§ ASSIGNED TASK
Beginning with the line that holds "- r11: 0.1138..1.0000" in the data below, give again every line through the one that holds "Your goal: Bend", exactly as written.

SUPPLIED ENTRIES Start Marker

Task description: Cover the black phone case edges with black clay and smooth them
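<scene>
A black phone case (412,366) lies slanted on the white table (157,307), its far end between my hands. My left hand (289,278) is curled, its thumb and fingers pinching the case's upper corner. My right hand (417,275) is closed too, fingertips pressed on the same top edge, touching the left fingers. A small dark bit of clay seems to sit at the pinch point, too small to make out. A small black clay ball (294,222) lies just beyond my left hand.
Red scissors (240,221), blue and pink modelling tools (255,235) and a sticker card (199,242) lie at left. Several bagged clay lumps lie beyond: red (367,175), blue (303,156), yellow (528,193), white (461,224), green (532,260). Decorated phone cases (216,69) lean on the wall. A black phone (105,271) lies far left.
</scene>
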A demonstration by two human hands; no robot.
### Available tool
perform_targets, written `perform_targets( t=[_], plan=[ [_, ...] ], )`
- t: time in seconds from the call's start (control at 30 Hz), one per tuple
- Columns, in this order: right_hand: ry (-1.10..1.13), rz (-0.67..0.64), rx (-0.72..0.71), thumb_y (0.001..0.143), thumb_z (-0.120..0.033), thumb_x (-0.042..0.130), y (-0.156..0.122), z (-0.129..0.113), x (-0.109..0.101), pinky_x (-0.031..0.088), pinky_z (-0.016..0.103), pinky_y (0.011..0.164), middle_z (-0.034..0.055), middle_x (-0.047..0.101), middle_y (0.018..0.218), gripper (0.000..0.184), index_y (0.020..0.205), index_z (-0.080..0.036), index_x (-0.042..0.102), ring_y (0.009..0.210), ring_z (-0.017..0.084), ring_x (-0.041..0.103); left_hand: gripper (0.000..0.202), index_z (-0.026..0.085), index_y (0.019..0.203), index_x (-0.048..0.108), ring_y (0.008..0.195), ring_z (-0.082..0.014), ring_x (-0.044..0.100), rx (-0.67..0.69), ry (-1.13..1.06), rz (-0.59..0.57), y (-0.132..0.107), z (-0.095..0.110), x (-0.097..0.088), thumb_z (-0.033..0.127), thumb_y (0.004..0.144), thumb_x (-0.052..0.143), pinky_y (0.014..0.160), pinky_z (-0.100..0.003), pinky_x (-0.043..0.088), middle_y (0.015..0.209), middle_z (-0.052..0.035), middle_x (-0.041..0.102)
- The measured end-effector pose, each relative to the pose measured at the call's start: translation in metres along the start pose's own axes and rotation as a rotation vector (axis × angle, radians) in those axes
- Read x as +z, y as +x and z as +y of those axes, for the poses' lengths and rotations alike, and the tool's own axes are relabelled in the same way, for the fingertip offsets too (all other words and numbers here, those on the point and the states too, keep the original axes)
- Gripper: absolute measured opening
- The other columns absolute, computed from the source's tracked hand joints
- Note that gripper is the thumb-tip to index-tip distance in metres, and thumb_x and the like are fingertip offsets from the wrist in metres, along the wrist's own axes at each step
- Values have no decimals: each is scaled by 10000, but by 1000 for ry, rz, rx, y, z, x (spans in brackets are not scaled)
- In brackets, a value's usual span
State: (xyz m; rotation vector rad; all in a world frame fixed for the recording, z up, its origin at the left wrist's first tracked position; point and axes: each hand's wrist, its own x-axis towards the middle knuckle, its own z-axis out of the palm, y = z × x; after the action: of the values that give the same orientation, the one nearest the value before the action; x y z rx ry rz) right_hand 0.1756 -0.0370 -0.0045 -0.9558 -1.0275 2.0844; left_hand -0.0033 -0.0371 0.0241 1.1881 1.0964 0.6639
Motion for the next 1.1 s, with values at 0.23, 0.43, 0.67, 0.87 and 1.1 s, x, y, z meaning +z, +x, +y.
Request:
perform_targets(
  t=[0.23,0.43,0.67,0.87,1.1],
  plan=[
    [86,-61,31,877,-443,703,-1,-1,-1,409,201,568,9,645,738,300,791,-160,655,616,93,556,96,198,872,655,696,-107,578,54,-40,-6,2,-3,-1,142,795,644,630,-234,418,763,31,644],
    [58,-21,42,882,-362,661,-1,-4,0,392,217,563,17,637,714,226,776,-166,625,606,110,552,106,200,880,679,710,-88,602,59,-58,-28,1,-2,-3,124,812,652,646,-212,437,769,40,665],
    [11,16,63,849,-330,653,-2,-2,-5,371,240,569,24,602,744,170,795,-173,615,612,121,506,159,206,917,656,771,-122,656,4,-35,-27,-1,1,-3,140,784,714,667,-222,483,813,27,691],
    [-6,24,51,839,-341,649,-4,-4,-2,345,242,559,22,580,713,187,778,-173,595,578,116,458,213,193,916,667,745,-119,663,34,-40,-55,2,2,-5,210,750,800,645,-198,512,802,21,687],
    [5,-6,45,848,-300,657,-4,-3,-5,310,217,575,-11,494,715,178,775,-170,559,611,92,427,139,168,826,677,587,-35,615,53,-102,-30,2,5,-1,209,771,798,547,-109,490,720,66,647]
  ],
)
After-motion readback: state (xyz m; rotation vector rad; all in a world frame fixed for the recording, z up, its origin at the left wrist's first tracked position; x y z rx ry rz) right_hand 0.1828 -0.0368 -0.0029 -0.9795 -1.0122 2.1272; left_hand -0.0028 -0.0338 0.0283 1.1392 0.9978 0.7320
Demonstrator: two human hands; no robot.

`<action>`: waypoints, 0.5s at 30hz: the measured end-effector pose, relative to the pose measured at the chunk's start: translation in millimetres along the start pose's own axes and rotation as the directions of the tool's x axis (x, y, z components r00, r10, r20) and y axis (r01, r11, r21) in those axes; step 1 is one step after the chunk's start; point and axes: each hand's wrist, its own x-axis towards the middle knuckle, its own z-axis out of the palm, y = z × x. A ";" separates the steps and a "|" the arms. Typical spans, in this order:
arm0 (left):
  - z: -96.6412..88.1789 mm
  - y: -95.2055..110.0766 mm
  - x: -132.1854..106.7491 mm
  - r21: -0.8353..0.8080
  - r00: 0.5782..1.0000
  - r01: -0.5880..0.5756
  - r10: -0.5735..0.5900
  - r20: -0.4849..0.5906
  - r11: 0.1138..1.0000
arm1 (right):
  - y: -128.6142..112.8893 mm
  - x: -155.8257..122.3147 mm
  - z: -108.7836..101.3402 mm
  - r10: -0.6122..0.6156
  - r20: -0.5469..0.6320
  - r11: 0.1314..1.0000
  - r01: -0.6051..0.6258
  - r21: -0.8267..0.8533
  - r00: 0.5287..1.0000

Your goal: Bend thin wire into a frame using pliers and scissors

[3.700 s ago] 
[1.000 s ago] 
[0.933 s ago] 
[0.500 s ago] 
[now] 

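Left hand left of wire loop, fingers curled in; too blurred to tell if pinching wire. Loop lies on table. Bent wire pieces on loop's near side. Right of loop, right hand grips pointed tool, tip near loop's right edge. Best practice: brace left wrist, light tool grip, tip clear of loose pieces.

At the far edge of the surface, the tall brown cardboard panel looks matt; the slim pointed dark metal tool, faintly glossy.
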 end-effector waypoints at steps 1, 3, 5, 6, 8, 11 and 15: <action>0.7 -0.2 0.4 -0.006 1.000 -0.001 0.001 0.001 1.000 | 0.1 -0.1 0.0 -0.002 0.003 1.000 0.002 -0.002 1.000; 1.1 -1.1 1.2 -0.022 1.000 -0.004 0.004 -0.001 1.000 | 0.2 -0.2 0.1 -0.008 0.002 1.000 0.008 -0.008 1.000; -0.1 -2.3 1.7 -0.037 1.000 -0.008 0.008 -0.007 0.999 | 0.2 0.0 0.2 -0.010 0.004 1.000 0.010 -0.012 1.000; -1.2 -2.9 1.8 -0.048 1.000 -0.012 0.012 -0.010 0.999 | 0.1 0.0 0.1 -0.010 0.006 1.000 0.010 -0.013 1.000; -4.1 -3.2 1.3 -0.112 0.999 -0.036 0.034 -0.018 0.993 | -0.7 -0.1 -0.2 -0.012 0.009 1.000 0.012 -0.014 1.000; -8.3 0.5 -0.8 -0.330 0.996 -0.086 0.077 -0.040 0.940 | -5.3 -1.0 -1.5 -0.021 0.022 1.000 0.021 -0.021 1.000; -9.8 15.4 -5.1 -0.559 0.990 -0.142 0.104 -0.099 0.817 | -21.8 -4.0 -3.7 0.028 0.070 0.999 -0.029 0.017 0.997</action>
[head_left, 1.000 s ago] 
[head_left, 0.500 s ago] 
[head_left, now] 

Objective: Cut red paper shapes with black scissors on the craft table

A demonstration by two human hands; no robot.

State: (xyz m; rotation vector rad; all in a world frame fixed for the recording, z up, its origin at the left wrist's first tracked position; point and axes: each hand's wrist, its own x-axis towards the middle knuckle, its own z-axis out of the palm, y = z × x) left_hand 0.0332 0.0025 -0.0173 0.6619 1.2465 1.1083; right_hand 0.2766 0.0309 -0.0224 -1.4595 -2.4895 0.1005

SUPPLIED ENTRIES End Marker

§ COMPLETED EXERCISE
  - r11: 0.1138..1.0000
arm1 (right):
  - y: -128.6142..112.8893 mm
  - x: -155.8257..122.3147 mm
  - z: -108.7836..101.3402 mm
  - r10: -0.6122..0.6156
  - r20: -0.5469..0.6320
  - r11: 0.1314..1.0000
  - r01: -0.6051..0.6258
  - r21: -0.8267..0.8533
  - r00: 0.5287..1.0000

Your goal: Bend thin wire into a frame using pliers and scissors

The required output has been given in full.